Tony Blair strives mightily for lame duck status

by Prometheus 6
October 27, 2004 - 6:55am.
on War

Quote of note:

Prime Minister Tony Blair's decision to agree to the U.S. request for redeployment is a politically sensitive one for the British leader, whose popularity has plummeted because of his support for the Iraq war.

Britain's 8,500 troops are based around the southern port city of Basra in a relatively peaceful area of Iraq. Sixty-eight British soldiers have been killed in Iraq, compared with more than 1,000 U.S. troops.

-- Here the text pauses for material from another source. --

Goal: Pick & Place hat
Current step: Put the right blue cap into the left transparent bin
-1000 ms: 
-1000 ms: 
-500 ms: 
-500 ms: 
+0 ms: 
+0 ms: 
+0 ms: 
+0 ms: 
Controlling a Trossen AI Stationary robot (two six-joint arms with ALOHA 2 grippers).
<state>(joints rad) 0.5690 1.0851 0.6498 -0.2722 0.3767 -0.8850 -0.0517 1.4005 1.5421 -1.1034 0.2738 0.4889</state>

British Troops in Iraq Begin Deployment
By RAWYA RAGEH
Associated Press Writer

2:24 AM PDT, October 27, 2004

BAGHDAD, Iraq — Nearly 800 British forces left their base in southern Iraq on Wednesday, heading north toward Baghdad to replace U.S. troops who are expected to take part in an offensive against insurgent strongholds.

The deployment came hours after Iraq's most feared militant group released a video threatening to behead a Japanese captive within 48 hours unless Japan withdraws its troops from Iraq.

British Lt. Col. James Cowan said British troops, accompanied by 40 U.S. Marines, left the southern city of Basra to head for a base located north of Hillah, about 60 miles south of Baghdad. Forty U.S. Marines were with them, he said.

Associated Press Television News footage showed large flatbed trucks carrying armored British vehicles up a road through Iraq's southern desert.

The British soldiers' families expressed worries Wednesday that the redeployment puts the troops in greater danger.

"It wasn't a cake walk in Basra but it's going to be a lot, lot more dangerous up there," said James Buchanan, 56, from Arbroath in central Scotland, who has two sons with the regiment in Iraq. "They're going to get one hell of a kicking this time," he said.